■ **WORK TO COMPLETE**:
Take from the data every line in which the word "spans" is found.

■ **EXERCISE MATERIALS**:
______

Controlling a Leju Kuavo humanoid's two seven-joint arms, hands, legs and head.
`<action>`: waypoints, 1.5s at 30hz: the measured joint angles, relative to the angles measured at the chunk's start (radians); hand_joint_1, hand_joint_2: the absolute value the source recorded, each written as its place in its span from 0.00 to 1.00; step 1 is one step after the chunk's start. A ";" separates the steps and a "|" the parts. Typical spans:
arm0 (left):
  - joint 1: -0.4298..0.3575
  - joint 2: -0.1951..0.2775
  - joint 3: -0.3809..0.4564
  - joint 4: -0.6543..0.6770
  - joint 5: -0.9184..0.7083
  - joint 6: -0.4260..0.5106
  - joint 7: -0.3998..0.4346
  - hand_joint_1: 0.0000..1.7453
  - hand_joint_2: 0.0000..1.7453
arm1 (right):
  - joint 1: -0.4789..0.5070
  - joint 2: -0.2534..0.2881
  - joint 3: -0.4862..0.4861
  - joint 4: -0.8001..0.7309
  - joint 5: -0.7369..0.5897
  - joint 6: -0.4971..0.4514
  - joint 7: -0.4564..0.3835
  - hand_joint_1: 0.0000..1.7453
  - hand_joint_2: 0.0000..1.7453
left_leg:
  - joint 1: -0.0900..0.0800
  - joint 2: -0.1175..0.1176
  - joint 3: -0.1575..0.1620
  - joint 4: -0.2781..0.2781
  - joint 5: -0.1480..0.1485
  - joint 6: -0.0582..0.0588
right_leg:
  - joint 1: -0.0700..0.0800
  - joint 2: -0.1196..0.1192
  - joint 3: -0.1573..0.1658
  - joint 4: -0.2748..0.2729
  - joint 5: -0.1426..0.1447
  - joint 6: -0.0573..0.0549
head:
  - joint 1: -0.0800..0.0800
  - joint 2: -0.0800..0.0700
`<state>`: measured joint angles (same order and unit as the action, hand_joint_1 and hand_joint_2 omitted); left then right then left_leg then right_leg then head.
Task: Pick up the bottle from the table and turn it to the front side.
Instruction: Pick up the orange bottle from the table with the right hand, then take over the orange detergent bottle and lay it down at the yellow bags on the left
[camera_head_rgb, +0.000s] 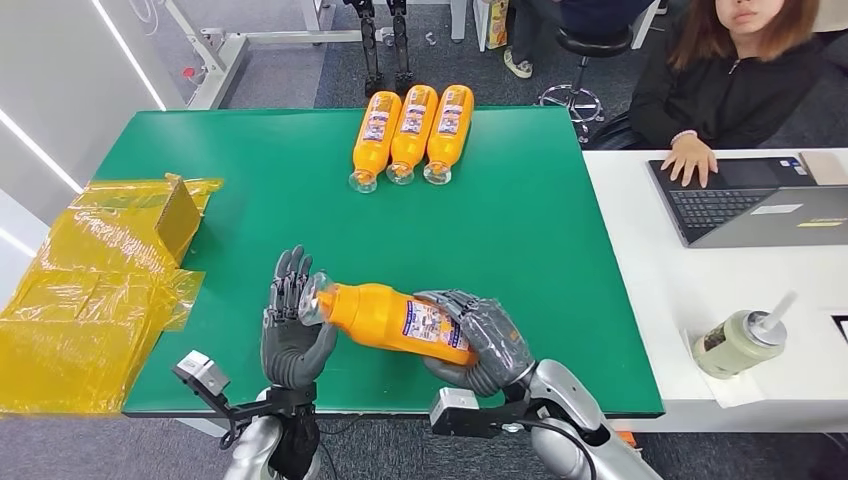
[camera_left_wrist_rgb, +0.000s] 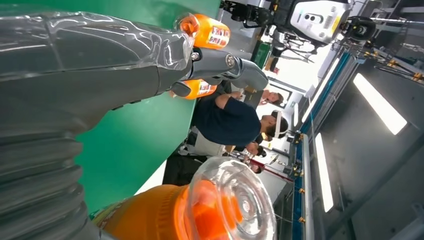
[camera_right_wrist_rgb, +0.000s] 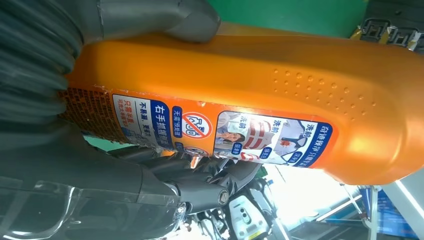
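a green counter fills the head view, with three orange bottles lying in a row at its far side and the task's orange bottle held on its side just above the near edge. the right hand is wrapped around the bottle's base end and the left hand cups its clear cap, fingers raised. the turning step looks under way; next, it likely needs a roll about its long axis until the front label faces up, without loosening the grasp.

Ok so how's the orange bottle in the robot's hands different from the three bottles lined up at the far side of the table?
The held bottle is gripped at its base by the right hand, with the left hand at its clear cap; the three bottles lie untouched on the green table. The held bottle lies crosswise, cap toward the robot's left; the row's caps point toward the robot. All are orange with clear caps.
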<state>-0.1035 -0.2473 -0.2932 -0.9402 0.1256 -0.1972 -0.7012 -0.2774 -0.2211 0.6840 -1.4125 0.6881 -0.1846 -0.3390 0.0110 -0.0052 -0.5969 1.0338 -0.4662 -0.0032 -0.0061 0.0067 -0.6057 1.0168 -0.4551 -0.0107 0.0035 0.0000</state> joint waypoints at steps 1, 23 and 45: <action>-0.001 0.000 0.000 0.002 0.004 -0.006 0.000 0.00 1.00 | 0.000 0.003 0.000 0.002 -0.001 0.002 -0.002 0.94 1.00 | 0.000 0.000 0.000 0.000 0.000 0.000 | 0.000 0.000 0.000 0.000 0.000 0.000 | 0.000 0.000; 0.094 0.002 -0.027 -0.216 0.126 -0.125 0.109 0.00 1.00 | 0.047 0.156 0.042 0.088 0.031 0.039 -0.029 0.93 1.00 | 0.000 0.000 0.000 0.000 -0.001 -0.001 | 0.000 0.000 -0.001 0.000 0.000 -0.001 | 0.000 0.000; 0.079 0.009 -0.024 -0.246 0.154 -0.115 0.104 1.00 1.00 | -0.012 0.249 0.065 0.143 0.016 0.078 -0.010 0.84 1.00 | 0.000 0.000 -0.001 0.000 0.000 -0.001 | 0.000 0.000 0.000 0.000 0.000 -0.001 | 0.000 0.000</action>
<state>-0.0246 -0.2383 -0.3173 -1.1860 0.2792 -0.3124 -0.5972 -0.2898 0.0281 0.7492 -1.2698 0.7044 -0.1069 -0.3490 0.0112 -0.0050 -0.5976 1.0336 -0.4665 -0.0046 -0.0061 0.0070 -0.6062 1.0171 -0.4555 -0.0113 0.0035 0.0000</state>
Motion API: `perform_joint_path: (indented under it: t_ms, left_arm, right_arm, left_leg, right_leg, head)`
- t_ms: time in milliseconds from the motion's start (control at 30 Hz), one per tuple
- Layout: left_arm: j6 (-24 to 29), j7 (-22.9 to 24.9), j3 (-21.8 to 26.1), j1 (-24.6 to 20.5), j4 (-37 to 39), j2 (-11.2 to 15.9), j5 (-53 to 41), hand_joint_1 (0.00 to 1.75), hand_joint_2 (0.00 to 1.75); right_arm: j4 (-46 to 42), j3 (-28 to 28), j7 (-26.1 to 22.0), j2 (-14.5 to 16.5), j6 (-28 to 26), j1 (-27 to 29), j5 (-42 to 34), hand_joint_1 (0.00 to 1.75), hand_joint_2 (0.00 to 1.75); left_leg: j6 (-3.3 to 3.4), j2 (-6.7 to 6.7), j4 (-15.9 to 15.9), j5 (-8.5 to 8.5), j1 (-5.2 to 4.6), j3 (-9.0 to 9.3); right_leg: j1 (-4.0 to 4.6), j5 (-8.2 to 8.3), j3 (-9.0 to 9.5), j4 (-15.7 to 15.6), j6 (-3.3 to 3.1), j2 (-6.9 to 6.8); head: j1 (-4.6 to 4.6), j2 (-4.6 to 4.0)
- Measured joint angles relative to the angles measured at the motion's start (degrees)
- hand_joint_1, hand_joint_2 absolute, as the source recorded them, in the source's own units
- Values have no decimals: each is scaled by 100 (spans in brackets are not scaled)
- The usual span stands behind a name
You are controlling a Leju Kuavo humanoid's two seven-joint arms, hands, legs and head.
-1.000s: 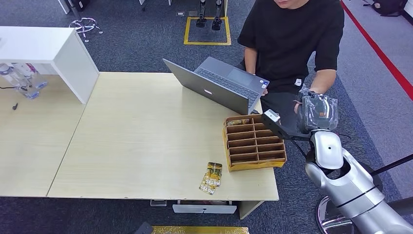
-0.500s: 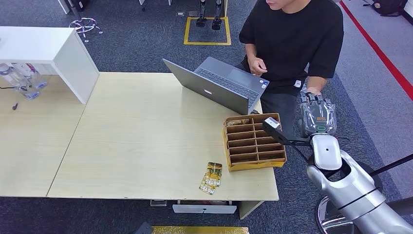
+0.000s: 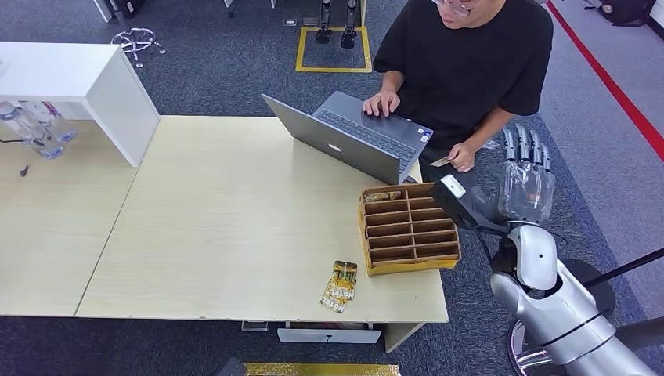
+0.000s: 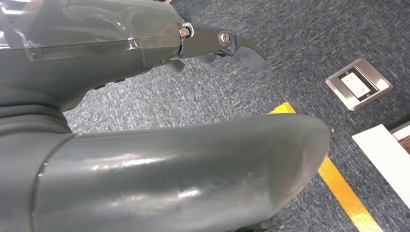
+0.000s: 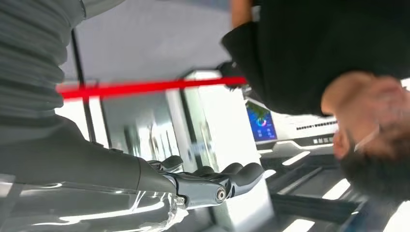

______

■ **RESPONSE AREA**:
`<action>`: waypoints, 1.5s at 30hz: the measured joint angles, relative to the angles measured at the chunk's start (radians); hand_joint_1, hand_joint_2: the absolute value the source recorded, each written as its place in its span from 0.00 to 1.00; step 1 is one step after the chunk's start. A ";" separates the steps and a "|" the parts. Typical spans:
- Values have no decimals: each is scaled by 100 (spans in brackets are not scaled)

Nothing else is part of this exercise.